Please restate the records below word for word, leaving out every picture.

Data entries:
======

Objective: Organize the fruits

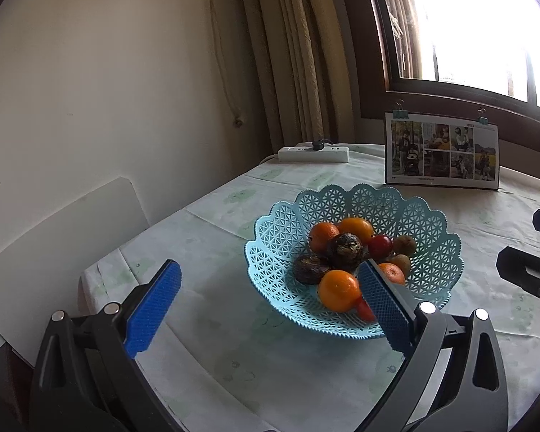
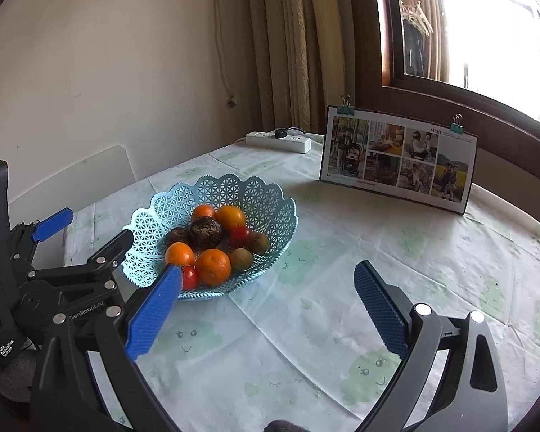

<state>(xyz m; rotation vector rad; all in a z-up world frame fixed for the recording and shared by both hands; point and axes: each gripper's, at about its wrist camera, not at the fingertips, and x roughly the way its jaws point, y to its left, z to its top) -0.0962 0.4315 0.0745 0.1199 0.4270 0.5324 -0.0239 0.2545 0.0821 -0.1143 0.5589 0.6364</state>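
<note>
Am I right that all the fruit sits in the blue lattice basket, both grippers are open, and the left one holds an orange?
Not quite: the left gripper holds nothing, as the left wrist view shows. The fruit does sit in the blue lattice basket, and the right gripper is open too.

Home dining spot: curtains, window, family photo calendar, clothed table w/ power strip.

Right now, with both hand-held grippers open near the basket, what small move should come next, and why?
Probably ease the left hand-held gripper forward to the near orange. Its jaws stand open and empty, the orange lies at the front of the blue basket, and the right hand-held gripper hangs open over bare tablecloth.
</note>
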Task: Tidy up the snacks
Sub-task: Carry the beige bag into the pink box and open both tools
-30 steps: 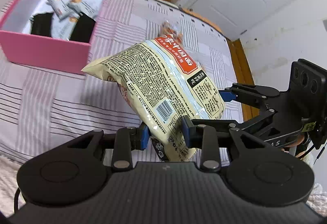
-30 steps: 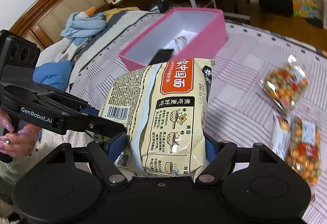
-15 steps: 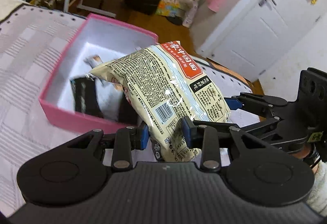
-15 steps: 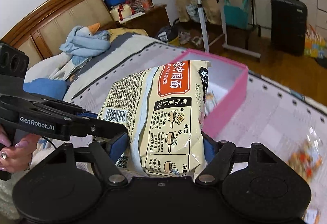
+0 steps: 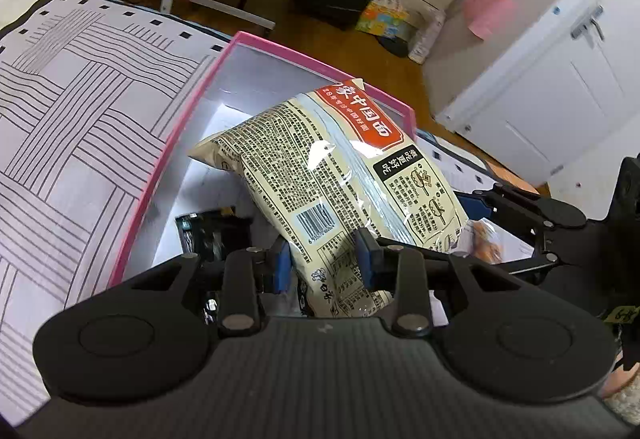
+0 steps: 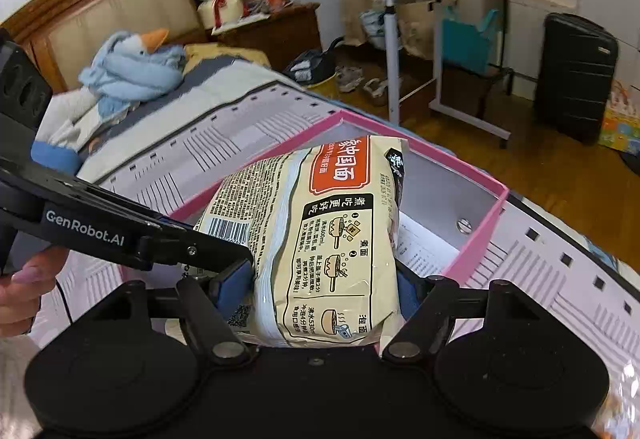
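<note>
Wooden floor point(image 6: 532, 175); black suitcase point(image 6: 574, 77), white doors point(image 5: 560, 87), wooden headboard point(image 6: 100, 3)

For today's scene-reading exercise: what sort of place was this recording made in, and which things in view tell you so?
Most likely a home bedroom: a bed with a patterned cover and wooden headboard, a bedside cabinet piled with things, and a black suitcase on the wood floor.

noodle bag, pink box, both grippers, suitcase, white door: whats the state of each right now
noodle bag: sealed, held tilted over the box
pink box: open, no lid on, dark packets inside
left gripper: shut on the bag's lower end
right gripper: shut across the bag's width
suitcase: upright, closed
white door: closed
</note>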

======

OUTPUT OF THE EXERCISE:
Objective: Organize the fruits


<state>(xyz m; rotation vector rad; all in a z-up world frame fixed for the recording and shared by both hands; point and axes: each gripper's, at about its wrist camera, not at the fingertips, and x roughly the way its jaws point, y to its left, z to its top) -0.0962 0.4315 0.0745 0.1199 0.4270 0.5324 -0.0239 0.2545 0.0821 -0.1143 0.5589 0.6364</state>
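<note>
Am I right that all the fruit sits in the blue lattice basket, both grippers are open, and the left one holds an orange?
Not quite: the left gripper holds nothing, as the left wrist view shows. The fruit does sit in the blue lattice basket, and the right gripper is open too.

Home dining spot: curtains, window, family photo calendar, clothed table w/ power strip.

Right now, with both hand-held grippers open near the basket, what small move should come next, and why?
Probably ease the left hand-held gripper forward to the near orange. Its jaws stand open and empty, the orange lies at the front of the blue basket, and the right hand-held gripper hangs open over bare tablecloth.
</note>
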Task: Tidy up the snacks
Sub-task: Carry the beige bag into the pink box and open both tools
-30 steps: 
-30 steps: 
-15 steps: 
-15 steps: 
+0 steps: 
+0 steps: 
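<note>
Wooden floor point(image 6: 532, 175); black suitcase point(image 6: 574, 77), white doors point(image 5: 560, 87), wooden headboard point(image 6: 100, 3)

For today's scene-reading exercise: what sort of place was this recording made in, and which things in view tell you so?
Most likely a home bedroom: a bed with a patterned cover and wooden headboard, a bedside cabinet piled with things, and a black suitcase on the wood floor.

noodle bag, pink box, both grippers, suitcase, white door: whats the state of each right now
noodle bag: sealed, held tilted over the box
pink box: open, no lid on, dark packets inside
left gripper: shut on the bag's lower end
right gripper: shut across the bag's width
suitcase: upright, closed
white door: closed
</note>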

Nothing else is needed for the answer.